Abstract

Traditionally, in First in Human
clinical trials the primary/secondary endpoints are concerned with safety. By
expanding these studies to include exploratory biomarkers it is possible to
gain added value, as such biomarkers can indicate efficacy and confirm mode of
action of the therapeutic. Incorporating this information from an early stage can
assist in go/no-go decisions and can greatly increase the likelihood of
success. We show here how we currently use this strategy to monitor biomarkers
in a translation manner using LPS-induced immune responses as an example. In
vitro assays using human whole blood and PBMCs are routinely used to screen
test compounds and determine their influence at the gene and protein level,
using qPCR, nanostring and luminex platforms. This can be followed by in vivo
pharmacology PD models (small rodent LPS challenge) to further refine the
compound selection and develop suitable readouts such as Multiplex cytokine
analysis. When a candidate compound then progresses to First In Human clinical
trials, we can support the inclusion of exploratory biomarkers using ‘uplifted’

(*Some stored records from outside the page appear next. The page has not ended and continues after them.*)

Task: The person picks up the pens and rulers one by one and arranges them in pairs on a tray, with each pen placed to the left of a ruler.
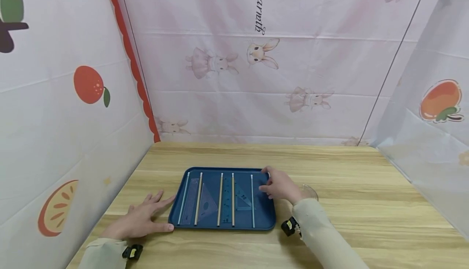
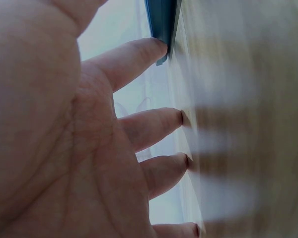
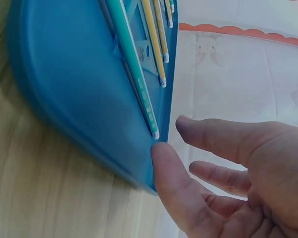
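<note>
A dark blue tray (image 1: 264, 216) lies on the table, holding several pencils side by side. Teal pencils lie at the two ends, the right one (image 1: 253, 204) apart from the yellow pencils (image 1: 221, 200). Between them are clear straight rulers (image 1: 226, 204) and set squares (image 1: 209, 206). My left hand (image 1: 141, 218) spreads its fingers at the tray's left side, with the index fingertip and thumb against the edge. At the upper right corner is my right hand (image 1: 282, 185), fingers loosely bent; in the right wrist view thumb and index finger stand apart with nothing between them.
A round transparent object (image 1: 310, 191) sits behind the right wrist, partly hidden. Printed cloth walls enclose the wooden table (image 1: 329, 159) at the back and both sides. A black wrist camera (image 1: 289, 226) hangs under the right sleeve.
</note>
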Motion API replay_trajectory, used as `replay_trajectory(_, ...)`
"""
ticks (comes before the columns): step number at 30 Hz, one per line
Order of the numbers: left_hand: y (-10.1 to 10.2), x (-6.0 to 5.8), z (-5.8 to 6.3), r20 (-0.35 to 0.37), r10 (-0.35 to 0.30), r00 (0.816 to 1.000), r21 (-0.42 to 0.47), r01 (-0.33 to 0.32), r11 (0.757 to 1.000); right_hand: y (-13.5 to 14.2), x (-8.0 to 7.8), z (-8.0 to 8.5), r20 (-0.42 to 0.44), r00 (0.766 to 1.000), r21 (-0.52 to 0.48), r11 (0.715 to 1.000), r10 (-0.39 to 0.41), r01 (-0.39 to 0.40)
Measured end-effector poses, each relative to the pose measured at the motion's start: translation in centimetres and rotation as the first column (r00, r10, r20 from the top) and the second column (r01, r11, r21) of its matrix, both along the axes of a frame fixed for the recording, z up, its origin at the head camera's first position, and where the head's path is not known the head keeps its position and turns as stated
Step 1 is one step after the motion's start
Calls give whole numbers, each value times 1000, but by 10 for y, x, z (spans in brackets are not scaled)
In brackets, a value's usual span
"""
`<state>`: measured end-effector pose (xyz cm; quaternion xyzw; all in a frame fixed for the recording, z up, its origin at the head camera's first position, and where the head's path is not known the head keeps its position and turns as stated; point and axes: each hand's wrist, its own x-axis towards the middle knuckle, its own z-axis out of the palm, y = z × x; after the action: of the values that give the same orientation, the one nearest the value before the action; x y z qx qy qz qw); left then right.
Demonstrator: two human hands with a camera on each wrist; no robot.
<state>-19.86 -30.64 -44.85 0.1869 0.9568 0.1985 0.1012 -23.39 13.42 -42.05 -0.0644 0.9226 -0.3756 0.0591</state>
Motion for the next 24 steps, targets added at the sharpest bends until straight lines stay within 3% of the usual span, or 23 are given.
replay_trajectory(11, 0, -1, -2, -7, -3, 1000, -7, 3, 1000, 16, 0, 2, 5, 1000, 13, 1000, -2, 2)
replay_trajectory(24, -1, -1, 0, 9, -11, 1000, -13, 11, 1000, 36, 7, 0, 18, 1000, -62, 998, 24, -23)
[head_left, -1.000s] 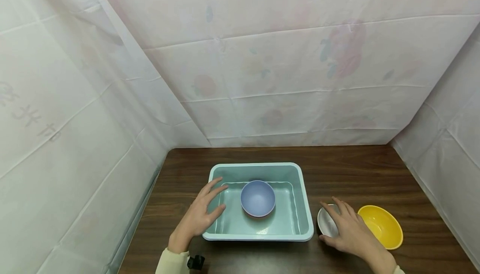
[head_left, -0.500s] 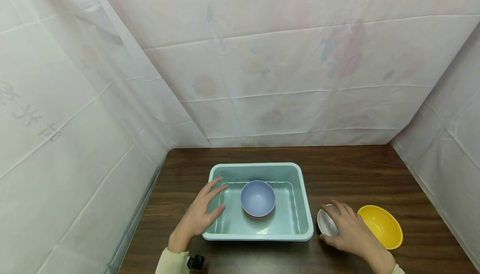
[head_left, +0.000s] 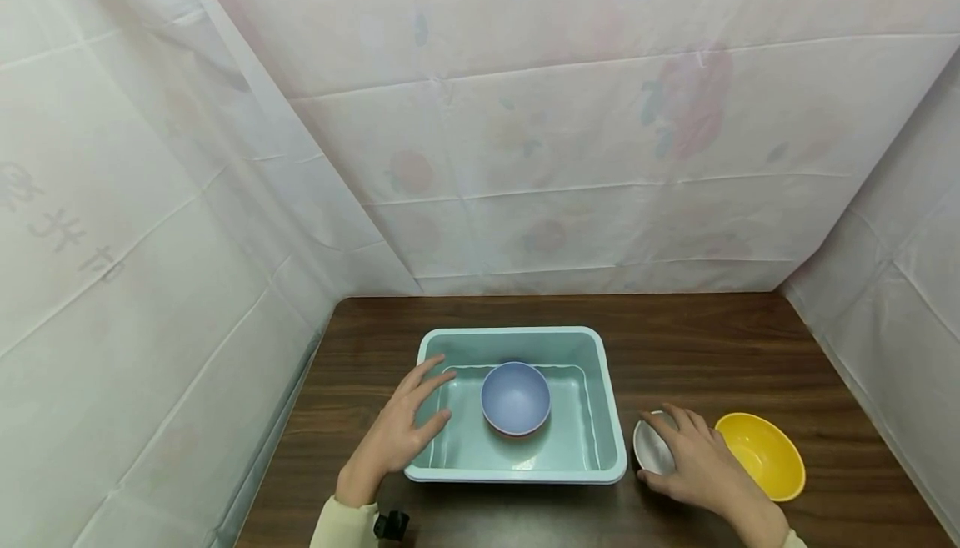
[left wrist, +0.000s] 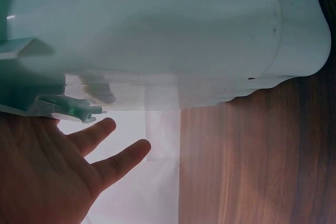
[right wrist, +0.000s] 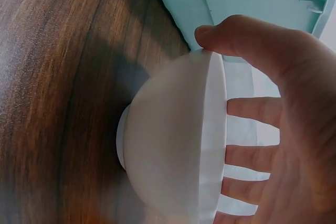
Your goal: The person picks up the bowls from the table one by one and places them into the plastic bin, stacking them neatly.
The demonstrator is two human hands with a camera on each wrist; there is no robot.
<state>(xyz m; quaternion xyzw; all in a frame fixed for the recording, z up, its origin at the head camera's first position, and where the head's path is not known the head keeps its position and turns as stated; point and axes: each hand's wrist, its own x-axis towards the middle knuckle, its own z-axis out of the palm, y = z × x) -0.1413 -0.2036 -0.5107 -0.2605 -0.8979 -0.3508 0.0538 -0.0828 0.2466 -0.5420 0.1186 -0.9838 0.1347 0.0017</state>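
White bowl (head_left: 651, 448) lies right of the pale-green tub (head_left: 517, 475) on the bench (head_left: 675, 348), round, no long axis. Right hand (head_left: 697, 465) is nearer, thumb and fingers gripping its rim; left hand (head_left: 397, 435), at tub's left side, spread, grasping nothing.

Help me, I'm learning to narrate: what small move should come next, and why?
Probably lift the white bowl toward the teal tray: the right hand spans it, thumb at its rim, and a blue bowl is already inside that tray.
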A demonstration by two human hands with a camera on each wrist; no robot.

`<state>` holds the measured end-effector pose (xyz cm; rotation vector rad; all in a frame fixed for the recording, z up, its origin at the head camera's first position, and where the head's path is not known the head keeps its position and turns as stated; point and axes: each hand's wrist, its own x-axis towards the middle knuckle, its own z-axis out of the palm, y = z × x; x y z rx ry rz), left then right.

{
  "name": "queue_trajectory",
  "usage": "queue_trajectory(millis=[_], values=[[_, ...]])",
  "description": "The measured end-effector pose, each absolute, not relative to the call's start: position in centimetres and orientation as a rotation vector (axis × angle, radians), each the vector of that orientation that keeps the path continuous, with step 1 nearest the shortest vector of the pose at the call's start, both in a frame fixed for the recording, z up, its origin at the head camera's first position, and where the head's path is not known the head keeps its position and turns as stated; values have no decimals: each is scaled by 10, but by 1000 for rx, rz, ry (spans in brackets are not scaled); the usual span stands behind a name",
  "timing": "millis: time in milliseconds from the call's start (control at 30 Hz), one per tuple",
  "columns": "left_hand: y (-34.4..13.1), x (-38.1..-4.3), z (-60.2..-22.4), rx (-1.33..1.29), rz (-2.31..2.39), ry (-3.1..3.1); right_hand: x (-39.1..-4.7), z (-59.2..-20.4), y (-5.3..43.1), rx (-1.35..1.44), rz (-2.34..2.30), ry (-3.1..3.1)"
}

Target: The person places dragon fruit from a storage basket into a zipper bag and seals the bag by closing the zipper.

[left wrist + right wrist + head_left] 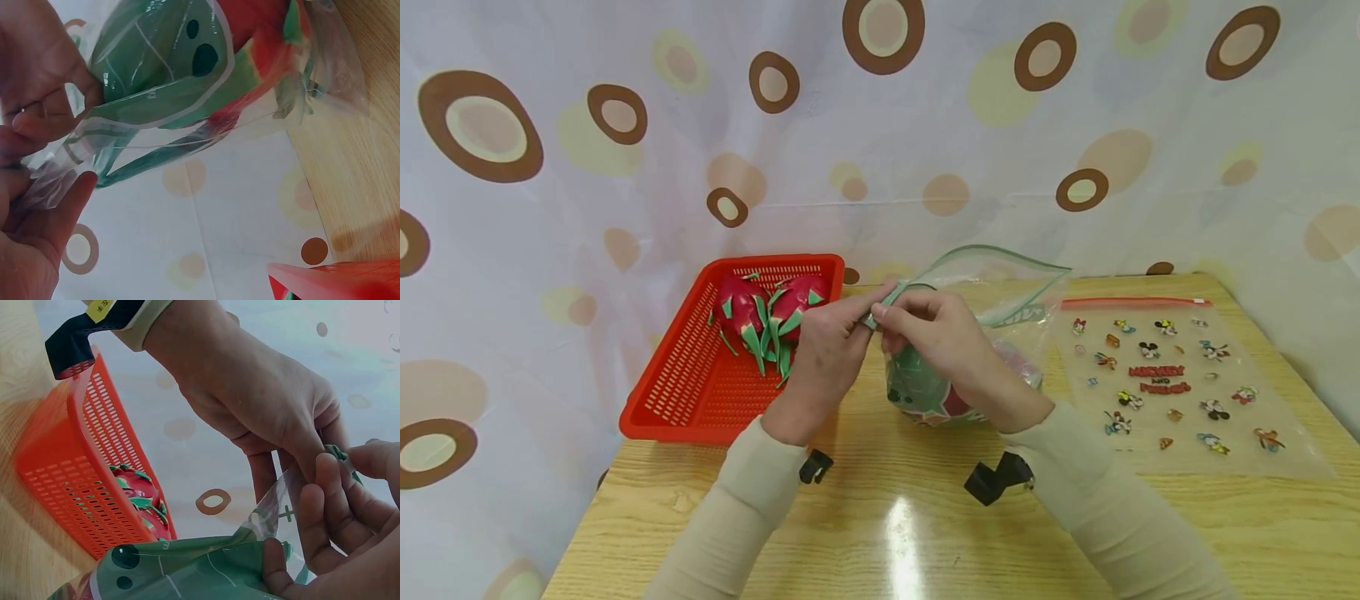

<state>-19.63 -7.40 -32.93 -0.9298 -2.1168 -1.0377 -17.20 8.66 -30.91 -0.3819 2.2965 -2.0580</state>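
Note:
A clear zip bag with a green print (917, 383) stands on the table in front of me, its mouth gaping toward the right. Inside it, red and green dragon fruit (265, 56) shows through the plastic in the left wrist view. My left hand (831, 354) pinches the left end of the bag's green zip strip. Close beside it, my right hand (951, 342) pinches the same strip between thumb and fingers. In the right wrist view the fingertips of both hands meet at the zip corner.
To the left, a red plastic basket (658, 432) holds two dragon fruits (793, 304) at its back. On the right a flat zip bag with cartoon prints (1157, 417) and a red zip lies on the wooden table (880, 533). A dotted cloth (925, 125) hangs behind.

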Motion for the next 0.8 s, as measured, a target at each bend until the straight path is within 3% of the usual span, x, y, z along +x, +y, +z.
queue_trajectory(millis=[300, 800], values=[[-84, -195, -326, -874, -1312, -2179, -177, -312, 90, -365, -2155, 2222], [-81, -194, -332, -978, -911, -1934, -177, -312, 88, -263, -2247, 2133]])
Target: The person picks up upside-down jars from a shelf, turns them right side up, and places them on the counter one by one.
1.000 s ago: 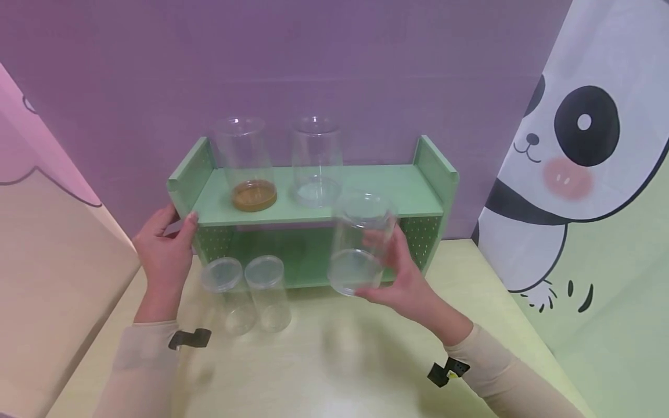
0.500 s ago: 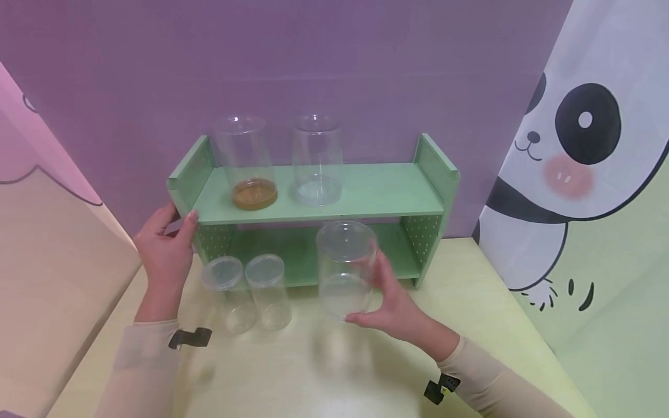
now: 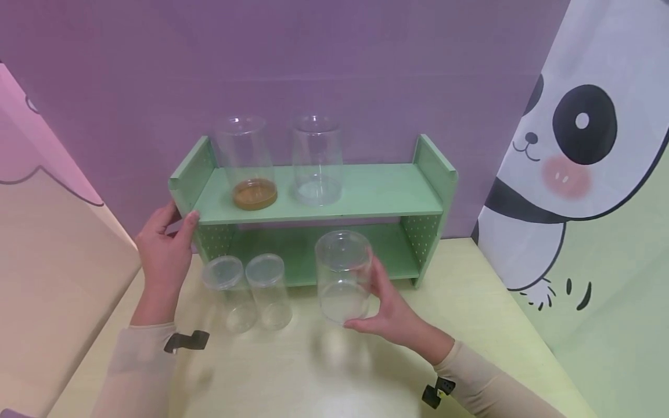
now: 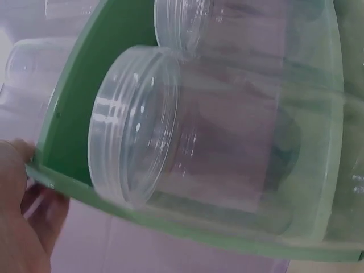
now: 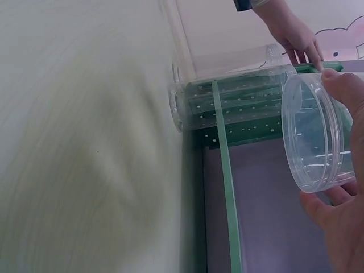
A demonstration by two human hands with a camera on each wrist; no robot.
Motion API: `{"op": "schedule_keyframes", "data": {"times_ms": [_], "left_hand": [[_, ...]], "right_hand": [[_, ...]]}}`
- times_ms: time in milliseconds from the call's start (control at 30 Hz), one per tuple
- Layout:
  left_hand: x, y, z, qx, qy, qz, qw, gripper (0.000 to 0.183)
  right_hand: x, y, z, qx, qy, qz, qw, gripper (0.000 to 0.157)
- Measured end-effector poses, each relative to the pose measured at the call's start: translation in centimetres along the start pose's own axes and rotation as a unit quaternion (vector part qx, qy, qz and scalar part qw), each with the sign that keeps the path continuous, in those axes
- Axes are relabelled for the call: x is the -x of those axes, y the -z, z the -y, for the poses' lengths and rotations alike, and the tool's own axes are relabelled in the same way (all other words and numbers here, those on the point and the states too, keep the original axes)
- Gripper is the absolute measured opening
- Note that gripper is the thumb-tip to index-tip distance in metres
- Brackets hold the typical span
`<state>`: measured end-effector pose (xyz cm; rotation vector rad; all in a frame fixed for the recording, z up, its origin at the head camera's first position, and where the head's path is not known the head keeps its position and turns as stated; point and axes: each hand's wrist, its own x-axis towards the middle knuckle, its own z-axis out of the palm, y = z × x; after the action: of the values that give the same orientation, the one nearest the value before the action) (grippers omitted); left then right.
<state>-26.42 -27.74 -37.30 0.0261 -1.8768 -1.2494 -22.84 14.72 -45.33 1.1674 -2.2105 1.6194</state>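
Observation:
My right hand (image 3: 389, 310) holds a clear wide jar (image 3: 343, 273) by its right side, in front of the lower shelf. In the right wrist view, thumb and fingers spread around the jar, whose ridged end (image 5: 310, 133) faces the tabletop. My left hand (image 3: 167, 249) grips the left side panel of the green shelf unit (image 3: 376, 191), thumb at the front edge, other fingers mostly hidden behind. Two narrower clear jars (image 3: 275, 296) stand side by side on the table before the unit's left half. The left wrist view shows the ribbed lid (image 4: 133, 125) of one close up.
On the upper board stand two wide clear jars, one with a brown base (image 3: 255, 194), the other with a clear base (image 3: 317, 190). The pale wooden table (image 3: 292, 377) runs beneath. A purple wall (image 3: 366, 69) rises behind; a panda panel (image 3: 580, 174) stands at the right.
My right hand has lowered the jar and brought it leftward and nearer, slowing in the last half second. The left hand stays on the side panel.

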Motion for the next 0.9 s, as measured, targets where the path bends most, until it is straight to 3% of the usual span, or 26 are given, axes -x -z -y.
{"op": "schedule_keyframes", "data": {"times_ms": [67, 133, 200, 267, 333, 433, 533, 600, 733, 900], "left_hand": [[0.4, -0.3, -0.5, 0.007, 0.001, -0.035, 0.9994, 0.042], [1.2, -0.7, -2.3, 0.033, -0.011, -0.09, 0.9954, 0.04], [2.3, -1.1, -4.4, 0.078, -0.034, -0.14, 0.9865, 0.035], [3.2, -1.7, -6.0, 0.116, -0.075, -0.154, 0.9784, 0.028], [4.4, -2.3, -7.1, 0.145, -0.116, -0.107, 0.9767, 0.023], [6.1, -3.5, -7.6, 0.157, -0.162, 0.042, 0.9733, 0.021], [8.2, -4.7, -8.8, 0.136, -0.162, 0.199, 0.9568, 0.029], [9.3, -5.5, -9.5, 0.112, -0.146, 0.272, 0.9444, 0.044], [10.7, -6.6, -10.2, 0.084, -0.095, 0.361, 0.9238, 0.07], [11.4, -7.8, -10.8, 0.087, -0.052, 0.408, 0.9074, 0.09]], "right_hand": [[0.1, 0.0, -0.1, 0.002, -0.004, 0.002, 1.0, 0.144], [0.2, -0.1, -0.1, 0.002, -0.005, 0.003, 1.0, 0.145], [0.2, -0.1, -0.2, 0.002, -0.004, 0.005, 1.0, 0.146], [0.3, -0.2, -0.2, -0.002, -0.005, 0.008, 1.0, 0.146], [0.4, -0.3, -0.3, -0.004, -0.004, 0.01, 1.0, 0.146], [0.5, -0.5, -0.2, -0.012, -0.011, 0.013, 1.0, 0.145], [0.6, -0.8, -0.3, -0.014, -0.016, 0.016, 1.0, 0.144], [0.7, -0.9, -0.3, -0.015, -0.021, 0.02, 0.999, 0.143], [0.7, -1.1, -0.3, -0.014, -0.034, 0.031, 0.999, 0.141], [1.0, -1.0, -0.3, -0.011, -0.049, 0.037, 0.998, 0.142]]}}
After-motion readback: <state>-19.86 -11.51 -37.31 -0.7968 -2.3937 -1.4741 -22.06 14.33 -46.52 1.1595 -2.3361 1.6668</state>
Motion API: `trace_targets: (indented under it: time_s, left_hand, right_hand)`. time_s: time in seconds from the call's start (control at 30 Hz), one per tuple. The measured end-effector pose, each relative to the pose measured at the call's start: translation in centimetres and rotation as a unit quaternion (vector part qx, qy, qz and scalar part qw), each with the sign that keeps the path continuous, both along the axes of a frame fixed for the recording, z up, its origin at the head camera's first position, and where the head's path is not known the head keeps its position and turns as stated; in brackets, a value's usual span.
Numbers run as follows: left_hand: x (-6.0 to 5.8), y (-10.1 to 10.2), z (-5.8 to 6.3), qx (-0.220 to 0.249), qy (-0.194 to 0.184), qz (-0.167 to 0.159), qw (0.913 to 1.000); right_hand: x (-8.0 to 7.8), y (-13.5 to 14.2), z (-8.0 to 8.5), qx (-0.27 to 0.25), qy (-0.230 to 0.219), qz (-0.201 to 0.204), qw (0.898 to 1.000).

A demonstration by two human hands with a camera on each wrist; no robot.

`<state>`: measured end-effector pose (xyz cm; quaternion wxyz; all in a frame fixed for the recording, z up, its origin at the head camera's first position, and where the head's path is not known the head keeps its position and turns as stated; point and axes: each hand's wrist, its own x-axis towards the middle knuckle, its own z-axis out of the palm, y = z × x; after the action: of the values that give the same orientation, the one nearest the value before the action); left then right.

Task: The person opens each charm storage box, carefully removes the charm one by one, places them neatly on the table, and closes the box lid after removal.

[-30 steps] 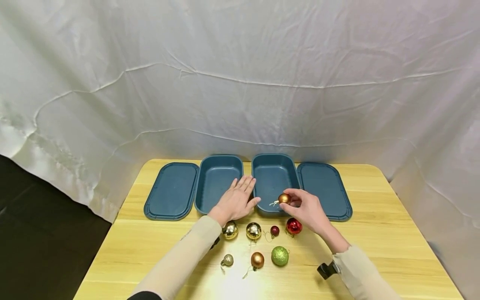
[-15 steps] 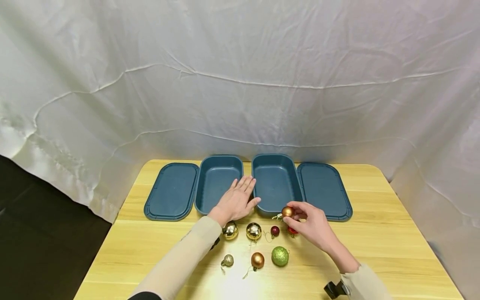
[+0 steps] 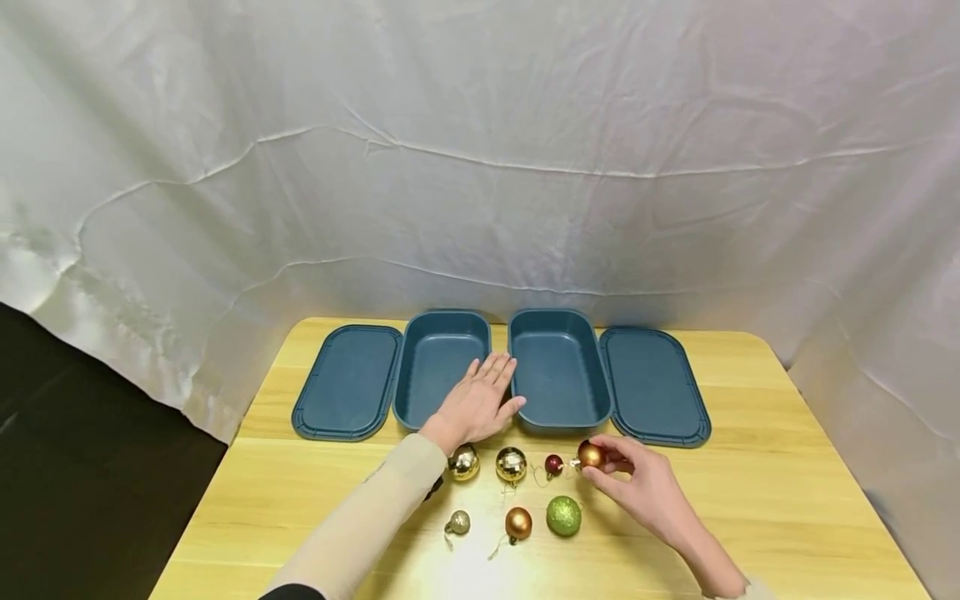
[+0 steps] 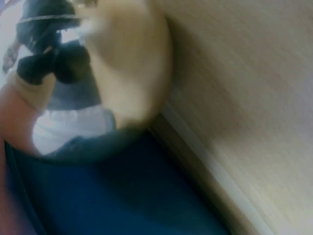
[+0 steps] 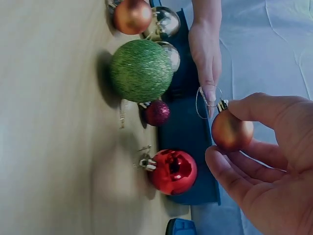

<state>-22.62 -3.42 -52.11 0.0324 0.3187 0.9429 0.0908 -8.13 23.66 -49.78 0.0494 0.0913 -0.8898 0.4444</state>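
My right hand pinches a copper Christmas bauble between thumb and fingers, its cap and string loop pointing left in the head view. It is held near the front of the right blue container. A shiny red bauble lies on the table, hidden in the head view behind the held one. Beside it is a small dark red bauble. My left hand, fingers straight, extends over the right side of the left blue container. A shiny gold bauble sits by its wrist and looms large in the left wrist view.
A faceted gold bauble completes the back row. In front lie a small glittery champagne bauble, another copper bauble and a green glitter bauble. Flat blue lids flank the containers. A pale curtain hangs behind.
My right hand has drawn the copper bauble back from over the right container, toward me and slightly right, down near the red bauble. The left hand has stayed put.
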Motion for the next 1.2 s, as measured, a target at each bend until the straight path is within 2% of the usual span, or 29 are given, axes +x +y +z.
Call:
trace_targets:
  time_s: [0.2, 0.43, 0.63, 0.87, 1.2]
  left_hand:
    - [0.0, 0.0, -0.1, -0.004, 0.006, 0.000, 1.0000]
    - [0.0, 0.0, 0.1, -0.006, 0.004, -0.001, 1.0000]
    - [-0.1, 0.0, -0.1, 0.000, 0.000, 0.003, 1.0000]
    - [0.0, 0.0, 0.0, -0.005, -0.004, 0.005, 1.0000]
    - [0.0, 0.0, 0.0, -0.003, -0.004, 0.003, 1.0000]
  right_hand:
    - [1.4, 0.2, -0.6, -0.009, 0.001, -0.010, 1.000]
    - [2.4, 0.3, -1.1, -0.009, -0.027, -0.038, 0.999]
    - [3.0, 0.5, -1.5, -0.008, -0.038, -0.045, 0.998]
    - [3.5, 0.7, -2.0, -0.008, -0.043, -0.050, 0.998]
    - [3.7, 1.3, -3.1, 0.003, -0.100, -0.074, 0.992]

Good Clinical Laboratory Practice (GCLP) level assay validation, to ensure
reliable clinical data. At this stage, a more focussed panel of cytokines can
be selected and measured either directly in plasma or secondary to ex vivo
stimulation. In addition, the use of flow cytometry and ELISPOT support
investigations of T cell modulating therapies. Such a strategy provides early
indications on whether a therapeutic is hitting it’s expected target in man.